TASK INPUTS:
----------
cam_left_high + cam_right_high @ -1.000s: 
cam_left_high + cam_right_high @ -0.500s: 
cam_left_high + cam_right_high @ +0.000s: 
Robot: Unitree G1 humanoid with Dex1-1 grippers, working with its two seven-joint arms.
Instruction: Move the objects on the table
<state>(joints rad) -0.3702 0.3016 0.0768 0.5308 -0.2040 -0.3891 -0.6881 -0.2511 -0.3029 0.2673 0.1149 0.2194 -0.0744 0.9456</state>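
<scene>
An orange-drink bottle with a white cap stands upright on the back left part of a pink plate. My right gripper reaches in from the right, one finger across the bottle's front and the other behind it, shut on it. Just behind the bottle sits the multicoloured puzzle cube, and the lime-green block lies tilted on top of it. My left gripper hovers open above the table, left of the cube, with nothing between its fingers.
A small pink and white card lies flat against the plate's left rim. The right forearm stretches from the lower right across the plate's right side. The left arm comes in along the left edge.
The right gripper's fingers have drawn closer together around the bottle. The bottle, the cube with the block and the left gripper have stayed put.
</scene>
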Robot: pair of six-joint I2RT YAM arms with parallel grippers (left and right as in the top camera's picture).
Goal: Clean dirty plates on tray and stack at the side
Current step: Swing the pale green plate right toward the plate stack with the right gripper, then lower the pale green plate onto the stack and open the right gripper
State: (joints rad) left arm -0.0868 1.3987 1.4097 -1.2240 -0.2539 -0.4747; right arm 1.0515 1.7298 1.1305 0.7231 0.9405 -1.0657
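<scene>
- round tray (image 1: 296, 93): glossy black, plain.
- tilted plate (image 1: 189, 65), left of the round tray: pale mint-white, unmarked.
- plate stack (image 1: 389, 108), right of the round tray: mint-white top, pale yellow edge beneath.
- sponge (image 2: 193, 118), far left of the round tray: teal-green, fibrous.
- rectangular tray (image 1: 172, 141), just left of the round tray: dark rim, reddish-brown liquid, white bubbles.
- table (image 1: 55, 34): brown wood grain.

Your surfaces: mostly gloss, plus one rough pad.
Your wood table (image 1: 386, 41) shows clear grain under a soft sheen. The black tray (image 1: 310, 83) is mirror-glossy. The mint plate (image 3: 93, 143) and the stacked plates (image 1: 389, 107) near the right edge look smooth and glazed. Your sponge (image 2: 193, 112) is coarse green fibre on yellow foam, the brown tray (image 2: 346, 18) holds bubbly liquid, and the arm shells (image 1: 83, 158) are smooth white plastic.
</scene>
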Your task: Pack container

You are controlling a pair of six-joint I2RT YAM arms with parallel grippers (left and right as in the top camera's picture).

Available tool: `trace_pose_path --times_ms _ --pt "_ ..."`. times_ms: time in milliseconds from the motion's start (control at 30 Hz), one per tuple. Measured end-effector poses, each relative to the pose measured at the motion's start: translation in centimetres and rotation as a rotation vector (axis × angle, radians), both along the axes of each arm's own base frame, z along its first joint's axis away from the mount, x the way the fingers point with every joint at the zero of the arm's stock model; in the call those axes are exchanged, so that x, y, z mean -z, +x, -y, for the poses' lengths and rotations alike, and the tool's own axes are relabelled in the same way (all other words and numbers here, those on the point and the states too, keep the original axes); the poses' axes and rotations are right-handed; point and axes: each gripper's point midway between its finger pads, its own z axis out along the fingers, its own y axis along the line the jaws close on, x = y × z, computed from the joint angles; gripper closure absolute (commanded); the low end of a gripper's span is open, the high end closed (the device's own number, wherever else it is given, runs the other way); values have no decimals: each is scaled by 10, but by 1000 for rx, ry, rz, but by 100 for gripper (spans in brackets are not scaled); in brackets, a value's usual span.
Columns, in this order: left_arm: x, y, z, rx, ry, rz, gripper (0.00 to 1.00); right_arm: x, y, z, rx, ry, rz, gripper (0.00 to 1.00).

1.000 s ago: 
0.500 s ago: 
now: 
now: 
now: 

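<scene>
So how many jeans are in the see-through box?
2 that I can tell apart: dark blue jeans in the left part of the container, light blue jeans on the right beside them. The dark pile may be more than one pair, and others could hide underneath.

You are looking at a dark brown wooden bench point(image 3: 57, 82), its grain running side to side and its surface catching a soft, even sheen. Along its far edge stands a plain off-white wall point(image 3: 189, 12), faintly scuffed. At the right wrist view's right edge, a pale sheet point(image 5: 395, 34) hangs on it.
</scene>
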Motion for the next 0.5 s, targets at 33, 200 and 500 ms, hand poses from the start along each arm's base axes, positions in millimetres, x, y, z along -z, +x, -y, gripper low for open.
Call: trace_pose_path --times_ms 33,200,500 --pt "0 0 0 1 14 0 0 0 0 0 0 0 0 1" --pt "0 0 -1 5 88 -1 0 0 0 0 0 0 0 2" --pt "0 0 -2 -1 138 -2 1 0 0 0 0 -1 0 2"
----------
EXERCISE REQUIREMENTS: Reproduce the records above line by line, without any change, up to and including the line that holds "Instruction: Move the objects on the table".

OUTPUT OF THE TASK:
cam_left_high + cam_right_high @ -1.000s: 
cam_left_high + cam_right_high @ -0.500s: 
cam_left_high + cam_right_high @ +0.000s: 
Robot: Unitree G1 humanoid with Dex1-1 grippers, working with its two seven-joint arms.
Instruction: Move the objects on the table

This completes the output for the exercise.